**Exercise description**: Would you transcribe exactly the lines from the one containing "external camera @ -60" to the last line of the data below, both ends included, but none of the pictures?

**Record set**:
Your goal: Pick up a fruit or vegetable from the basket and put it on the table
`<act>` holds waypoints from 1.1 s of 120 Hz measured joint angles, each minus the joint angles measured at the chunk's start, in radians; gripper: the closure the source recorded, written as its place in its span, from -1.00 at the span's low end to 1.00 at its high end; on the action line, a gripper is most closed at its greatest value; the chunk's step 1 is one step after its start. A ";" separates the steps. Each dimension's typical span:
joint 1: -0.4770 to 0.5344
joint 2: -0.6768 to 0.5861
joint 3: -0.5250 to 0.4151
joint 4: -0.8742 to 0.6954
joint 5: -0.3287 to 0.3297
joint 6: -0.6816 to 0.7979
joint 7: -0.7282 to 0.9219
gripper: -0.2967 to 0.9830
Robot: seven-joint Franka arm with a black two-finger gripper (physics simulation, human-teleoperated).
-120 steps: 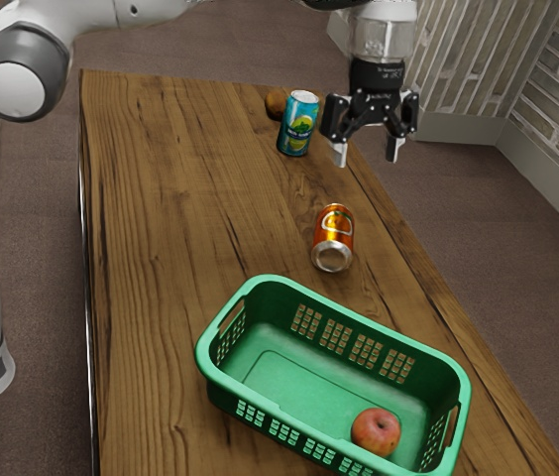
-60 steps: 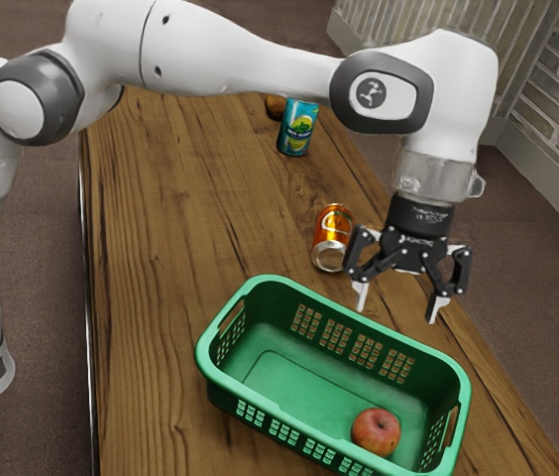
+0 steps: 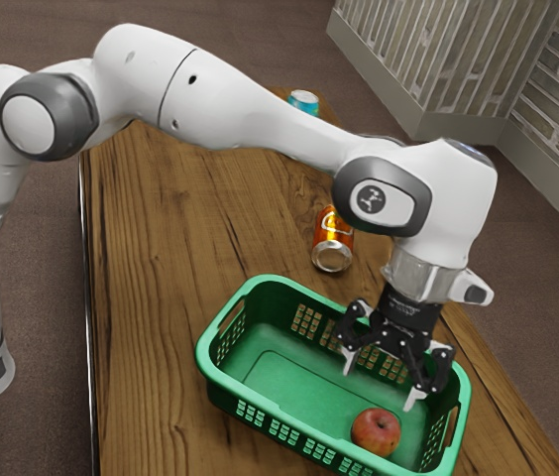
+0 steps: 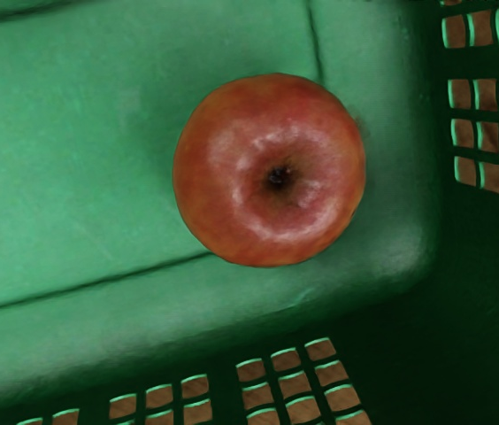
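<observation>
And here's your arm, arching high over the table (image 3: 151, 258) and bending down at the wrist, hand leaning slightly, fingers pointing into the basket (image 3: 301, 287)! Your gripper (image 3: 381, 382) stands wide open, fingers well parted, nothing between them. Just below the fingertips sits the apple (image 3: 376, 432), on the basket floor, its dimpled end facing up at your wrist camera. Over toward the exterior view's left from your gripper, outside the basket, lies an orange can (image 3: 333, 240).
</observation>
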 joint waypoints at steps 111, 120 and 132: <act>-0.020 0.117 0.071 -0.026 -0.108 0.123 0.396 -0.54; -0.019 0.123 0.071 -0.026 -0.108 0.128 0.409 -0.54; -0.018 0.127 0.071 -0.026 -0.110 0.136 0.424 -0.54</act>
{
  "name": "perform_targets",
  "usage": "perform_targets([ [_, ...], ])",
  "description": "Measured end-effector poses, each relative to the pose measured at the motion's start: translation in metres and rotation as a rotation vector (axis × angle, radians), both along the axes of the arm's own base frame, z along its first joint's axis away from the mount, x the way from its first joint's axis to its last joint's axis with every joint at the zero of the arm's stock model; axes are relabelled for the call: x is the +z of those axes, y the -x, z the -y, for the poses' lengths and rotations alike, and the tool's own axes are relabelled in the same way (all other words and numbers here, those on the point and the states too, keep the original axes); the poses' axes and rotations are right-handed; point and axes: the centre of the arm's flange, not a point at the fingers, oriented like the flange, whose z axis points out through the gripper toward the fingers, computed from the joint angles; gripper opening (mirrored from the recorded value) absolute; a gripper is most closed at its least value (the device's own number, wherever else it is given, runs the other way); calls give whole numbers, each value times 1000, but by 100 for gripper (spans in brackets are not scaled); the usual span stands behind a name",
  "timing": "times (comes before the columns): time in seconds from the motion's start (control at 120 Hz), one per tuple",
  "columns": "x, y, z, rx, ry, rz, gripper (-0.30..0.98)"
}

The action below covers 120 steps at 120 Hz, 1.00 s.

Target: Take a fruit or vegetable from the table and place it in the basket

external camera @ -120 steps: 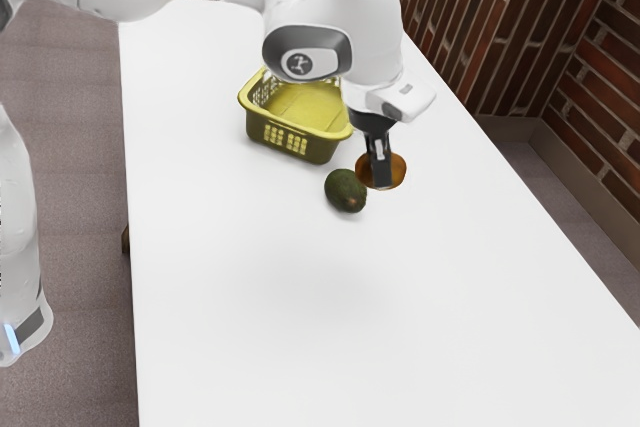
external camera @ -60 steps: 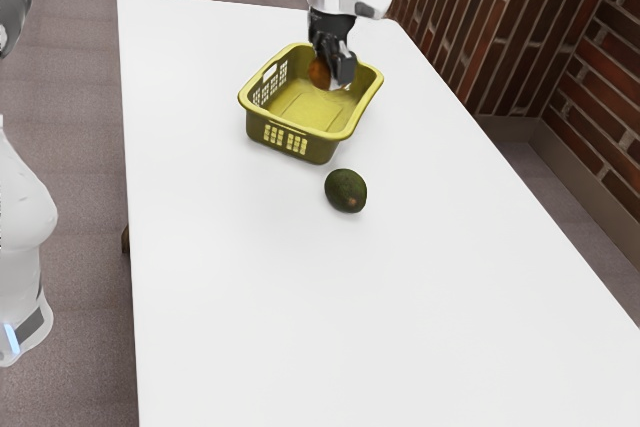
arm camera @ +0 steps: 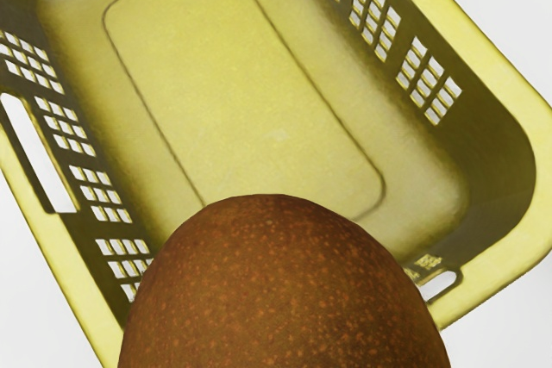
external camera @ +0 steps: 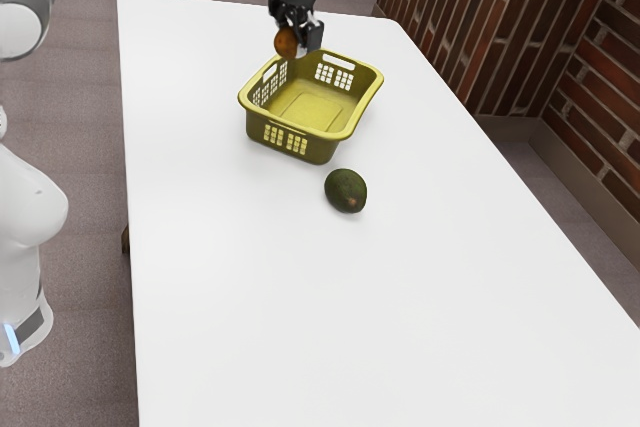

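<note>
My gripper (external camera: 299,42) is shut on a brownish-orange fruit (external camera: 287,42), held up at the far rim of the yellow basket in the exterior view. The basket (external camera: 312,112) stands on the table, with bare floor inside. In the wrist view the speckled brown fruit (arm camera: 280,290) looms large at the lower edge, over one end of the basket (arm camera: 233,84). A dark green avocado (external camera: 346,191) lies on the table in front of the basket, apart from it.
The white table (external camera: 250,297) stretches toward the exterior view's bottom. A brick wall (external camera: 480,27) rises beyond the table's edge at the exterior view's right.
Holding the fruit, my gripper has swung from beside the avocado, over the basket's interior, to its far rim. Basket and avocado have stayed put.
</note>
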Motion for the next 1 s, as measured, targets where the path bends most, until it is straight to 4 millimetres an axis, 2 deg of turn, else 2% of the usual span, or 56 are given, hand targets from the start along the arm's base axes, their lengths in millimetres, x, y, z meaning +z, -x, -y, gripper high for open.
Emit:
perform_targets([
  [0.358, -32, -10, -60, 52, 14, 41, 26],
  [0.483, -43, -7, -85, 78, 27, 52, 26],
  [0.8, -64, -30, -74, 21, 49, 66, 26],
  [0.925, -65, -31, -74, 21, 71, 75, 48],
  [1.0, -64, -31, -75, 18, 78, 80, 56],
])
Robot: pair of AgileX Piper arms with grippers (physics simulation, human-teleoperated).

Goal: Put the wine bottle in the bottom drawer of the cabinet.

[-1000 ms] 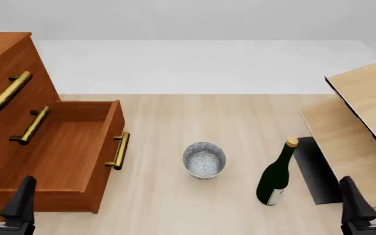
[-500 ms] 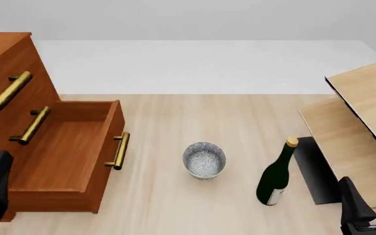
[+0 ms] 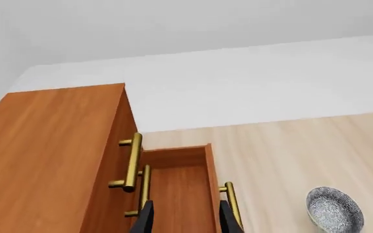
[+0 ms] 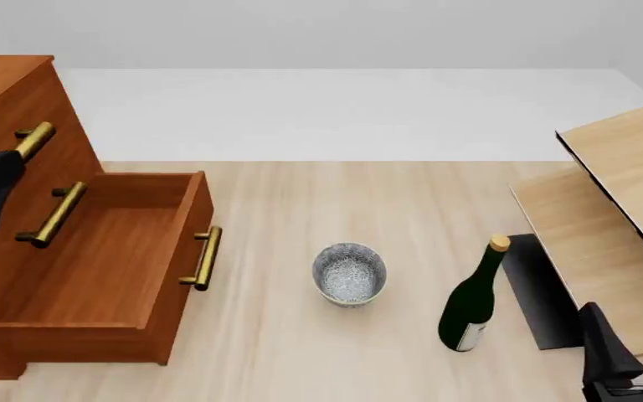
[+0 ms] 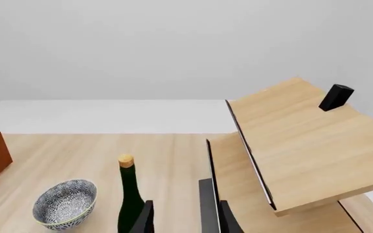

**Exercise result**:
external camera @ -60 steps: 
arm camera @ +0 steps: 
external camera @ +0 steps: 

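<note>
My gripper (external camera: 299,42) is shut on a brownish-orange fruit (external camera: 287,42), held up at the far rim of the yellow basket in the exterior view. The basket (external camera: 312,112) stands on the table, with bare floor inside. In the wrist view the speckled brown fruit (arm camera: 280,290) looms large at the lower edge, over one end of the basket (arm camera: 233,84). A dark green avocado (external camera: 346,191) lies on the table in front of the basket, apart from it.
The white table (external camera: 250,297) stretches toward the exterior view's bottom. A brick wall (external camera: 480,27) rises beyond the table's edge at the exterior view's right.
Holding the fruit, my gripper has swung from beside the avocado, over the basket's interior, to its far rim. Basket and avocado have stayed put.
</note>
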Motion for the next 1 s, as measured, targets where the path bends most, until it is straight to 4 millimetres an axis, 2 deg of turn, else 2% of the usual span, or 56 are given, hand targets from the start along the arm's base axes, their lengths in millimetres, x, y, z meaning +z, -x, -y, gripper high for open.
Emit:
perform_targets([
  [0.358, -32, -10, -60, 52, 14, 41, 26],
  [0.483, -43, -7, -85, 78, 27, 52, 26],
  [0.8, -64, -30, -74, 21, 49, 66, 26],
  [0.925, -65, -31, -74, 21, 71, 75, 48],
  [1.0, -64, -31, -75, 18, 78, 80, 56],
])
Robot: pair of AgileX Piper arms with grippers (physics simulation, human-teleoperated).

Goal: Put the wine bottle in the bottom drawer of the cabinet.

[-1000 ms] 
[-500 ms] 
[+0 ms] 
[+0 ms] 
[+0 ms] 

There is no additional output for this exercise.